元地縛霊の備忘録
ふみんふきゅー
第1夜
病院には、暗いウワサが付き物である。
それはこの病院も例外ではなく__。
はぁ、とため息をつきながら病室にある丸椅子に腰を掛ける。
時刻は深夜2時を過ぎたところ、もう1か月床に臥せた彼を見つめながら記録する。
名前、年齢、性別、その他家族構成や趣味...それから、まだ意識があったころ窓の外を見つめながら孫に楽しそうに話していたことなど、覚えている限りを記す。
「よぉ、何か変わったことは?」
「今日も特に変わりはないよ。」
いつの間に姿を現したのだろう、黒いローブを纏った男が話しかけてくる。
俗にいう'死神'というやつだ。
長い白髪を雑に纏めて中は普通の白いシャツ、そして黒いズボンを履いている。
まぁ、死神の普通なんかよくわかんないけど。
書き纏めた手記を死神へ手渡す。
表情も変えずに内容を読み最期のページを熟読する。
そんなに大したこと書いてないのにな...。
なんだか変に申し訳なくなり目の前にいる患者へ視線を移した。
何もしゃべらず表情も動かない。
毎日のお見舞いもいつしか頻度が減っていって、毎日この病室に訪れるのはボクと看護師さんくらい。
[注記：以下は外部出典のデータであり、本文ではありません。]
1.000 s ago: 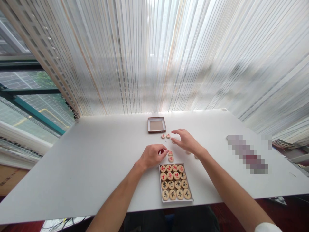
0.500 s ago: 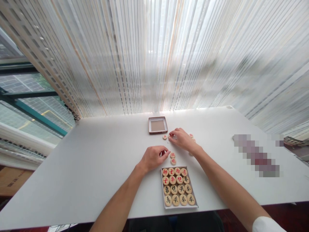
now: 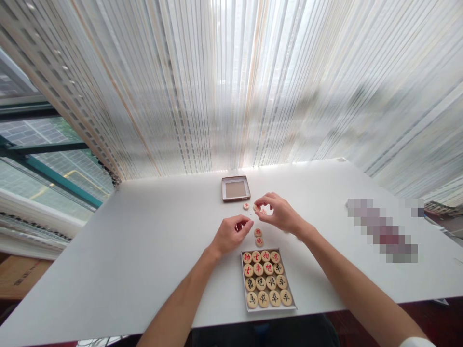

なんとなく思い更けていると、死神がようやく動く出した。
手記を鞄にしまい込み、何処からか取り出した大きな鎌を構える。
チリン__。と何処かから音がした。
そして、死神は彼を刈り取る。
一瞬の出来事、窓が空いていないカーテンが揺れて、死神は刈り取った魂を籠へ納める。
透き通るような青い魂、生前はきっと見てきた通り優しい人だったのだろう。
少し遅れてけたたましいコール音が鳴り、看護師が駆けつける。
慌てた様子の看護師たちを横目に病室を去る。
「うむ、実に質のいい魂だ。」
「質とか、失礼な...。」
隣の死神は満足そうにしては、次の病室に向かう。
いつの間にか鎌と籠は仕舞われていた。
これがボクの日常である。
次、その次と病室をみて回り、患者を診て回る。
状態、症状、逐一記録して報告している身にもなってほしい、これでも結構大変なんだ。
そんなことつゆ知らずと言わんばかりにご機嫌な死神にため息をつきながら後をついていった。